- REQUIRED WORK
Your task is to retype, exactly and only, the lines from the one containing "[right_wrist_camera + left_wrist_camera" to the final line of the entries, leaving out all pictures.
::: SOURCE INFORMATION :::
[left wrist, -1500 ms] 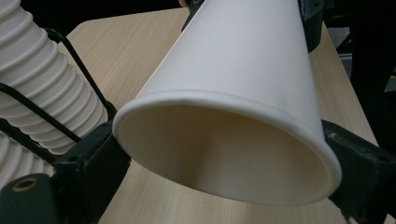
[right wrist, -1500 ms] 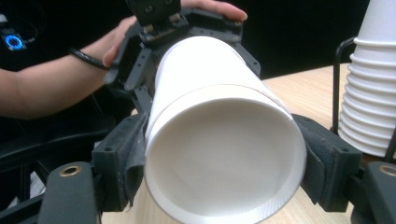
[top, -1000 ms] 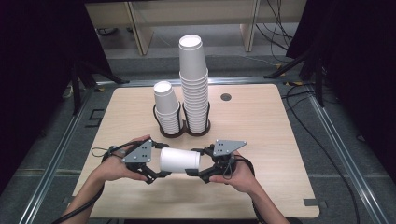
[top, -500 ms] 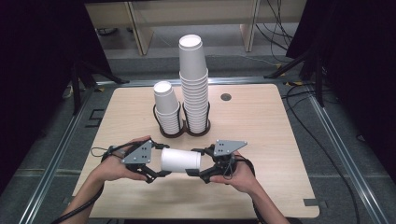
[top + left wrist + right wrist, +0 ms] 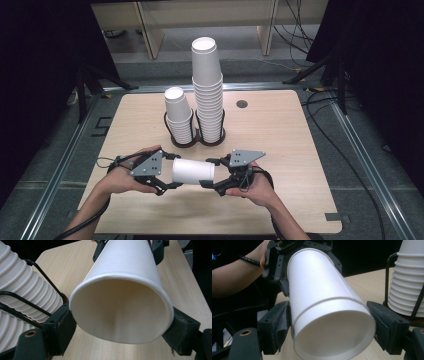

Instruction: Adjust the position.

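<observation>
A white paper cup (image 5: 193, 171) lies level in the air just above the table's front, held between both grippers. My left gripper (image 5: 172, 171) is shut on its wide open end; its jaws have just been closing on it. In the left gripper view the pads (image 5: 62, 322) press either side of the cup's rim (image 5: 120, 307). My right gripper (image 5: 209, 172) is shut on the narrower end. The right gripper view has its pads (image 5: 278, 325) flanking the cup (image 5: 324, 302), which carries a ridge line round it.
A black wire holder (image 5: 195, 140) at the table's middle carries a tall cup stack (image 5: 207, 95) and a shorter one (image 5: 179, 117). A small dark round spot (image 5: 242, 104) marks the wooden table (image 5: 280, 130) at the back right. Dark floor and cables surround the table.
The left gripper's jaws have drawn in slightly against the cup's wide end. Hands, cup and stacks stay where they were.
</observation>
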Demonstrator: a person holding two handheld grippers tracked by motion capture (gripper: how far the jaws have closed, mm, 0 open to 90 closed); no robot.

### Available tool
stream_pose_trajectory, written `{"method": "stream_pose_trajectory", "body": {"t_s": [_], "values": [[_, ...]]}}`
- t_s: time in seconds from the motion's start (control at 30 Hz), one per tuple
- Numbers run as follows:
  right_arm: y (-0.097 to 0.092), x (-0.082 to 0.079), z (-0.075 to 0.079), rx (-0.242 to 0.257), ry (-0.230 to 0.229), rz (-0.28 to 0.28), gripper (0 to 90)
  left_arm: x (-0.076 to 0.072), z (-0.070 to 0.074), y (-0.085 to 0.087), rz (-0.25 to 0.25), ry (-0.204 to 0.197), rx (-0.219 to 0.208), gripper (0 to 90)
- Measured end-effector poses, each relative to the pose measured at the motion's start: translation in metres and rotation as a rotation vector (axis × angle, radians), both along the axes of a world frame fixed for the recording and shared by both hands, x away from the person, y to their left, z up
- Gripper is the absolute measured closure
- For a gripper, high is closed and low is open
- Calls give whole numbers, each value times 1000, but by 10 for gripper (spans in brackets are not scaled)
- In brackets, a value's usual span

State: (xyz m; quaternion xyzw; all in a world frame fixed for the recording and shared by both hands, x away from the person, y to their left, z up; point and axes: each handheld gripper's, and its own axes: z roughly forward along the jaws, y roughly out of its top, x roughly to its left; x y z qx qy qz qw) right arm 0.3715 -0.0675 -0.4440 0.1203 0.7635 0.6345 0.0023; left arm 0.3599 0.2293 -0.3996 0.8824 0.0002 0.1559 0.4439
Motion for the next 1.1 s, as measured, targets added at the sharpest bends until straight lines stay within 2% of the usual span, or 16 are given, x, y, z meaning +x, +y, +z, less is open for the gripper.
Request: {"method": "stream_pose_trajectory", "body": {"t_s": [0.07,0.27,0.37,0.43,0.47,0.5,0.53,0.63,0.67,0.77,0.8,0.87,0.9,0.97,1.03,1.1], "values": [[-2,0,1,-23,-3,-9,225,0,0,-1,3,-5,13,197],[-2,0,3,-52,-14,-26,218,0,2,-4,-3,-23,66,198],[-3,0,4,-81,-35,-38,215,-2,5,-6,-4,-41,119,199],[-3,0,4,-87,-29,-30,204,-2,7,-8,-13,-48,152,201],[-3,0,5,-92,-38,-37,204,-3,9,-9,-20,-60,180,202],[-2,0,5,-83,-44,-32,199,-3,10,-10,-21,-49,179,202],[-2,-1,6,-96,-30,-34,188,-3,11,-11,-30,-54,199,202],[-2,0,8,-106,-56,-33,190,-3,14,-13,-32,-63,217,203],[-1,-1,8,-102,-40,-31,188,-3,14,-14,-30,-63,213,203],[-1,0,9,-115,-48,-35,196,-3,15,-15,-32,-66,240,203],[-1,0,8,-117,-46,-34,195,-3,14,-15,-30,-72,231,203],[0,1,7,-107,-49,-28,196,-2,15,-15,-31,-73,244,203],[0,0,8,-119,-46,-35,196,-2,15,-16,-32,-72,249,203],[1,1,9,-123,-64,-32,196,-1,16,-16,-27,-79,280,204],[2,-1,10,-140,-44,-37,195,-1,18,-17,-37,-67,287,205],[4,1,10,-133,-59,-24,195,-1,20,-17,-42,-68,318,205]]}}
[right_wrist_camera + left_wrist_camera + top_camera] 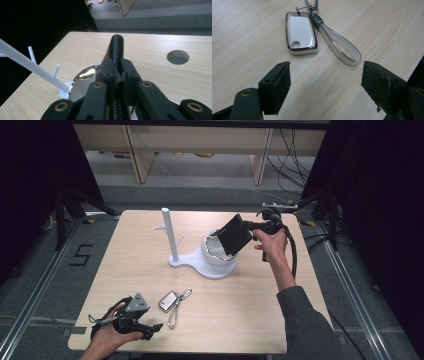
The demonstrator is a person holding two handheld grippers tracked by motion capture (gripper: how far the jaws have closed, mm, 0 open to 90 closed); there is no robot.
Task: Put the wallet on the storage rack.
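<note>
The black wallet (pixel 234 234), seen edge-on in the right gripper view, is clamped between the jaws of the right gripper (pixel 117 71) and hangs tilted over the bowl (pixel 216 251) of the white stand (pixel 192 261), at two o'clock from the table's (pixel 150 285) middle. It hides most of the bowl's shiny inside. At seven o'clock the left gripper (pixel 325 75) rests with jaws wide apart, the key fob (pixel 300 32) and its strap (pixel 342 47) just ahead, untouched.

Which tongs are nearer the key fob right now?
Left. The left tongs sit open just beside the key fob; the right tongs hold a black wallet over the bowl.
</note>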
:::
- RESULT BELOW
[right_wrist_camera + left_wrist_camera + top_camera] 
The demonstrator is a person holding two handheld grippers tracked by motion capture (gripper: how far the jaws have closed, mm, 0 open to 90 closed); there is no robot.
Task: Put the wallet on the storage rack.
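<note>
The black wallet (pixel 234 234), seen edge-on in the right gripper view, is clamped between the jaws of the right gripper (pixel 117 71) and hangs tilted over the bowl (pixel 216 251) of the white stand (pixel 192 261), at two o'clock from the table's (pixel 150 285) middle. It hides most of the bowl's shiny inside. At seven o'clock the left gripper (pixel 325 75) rests with jaws wide apart, the key fob (pixel 300 32) and its strap (pixel 342 47) just ahead, untouched.

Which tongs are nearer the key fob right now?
Left. The left tongs sit open just beside the key fob; the right tongs hold a black wallet over the bowl.
</note>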

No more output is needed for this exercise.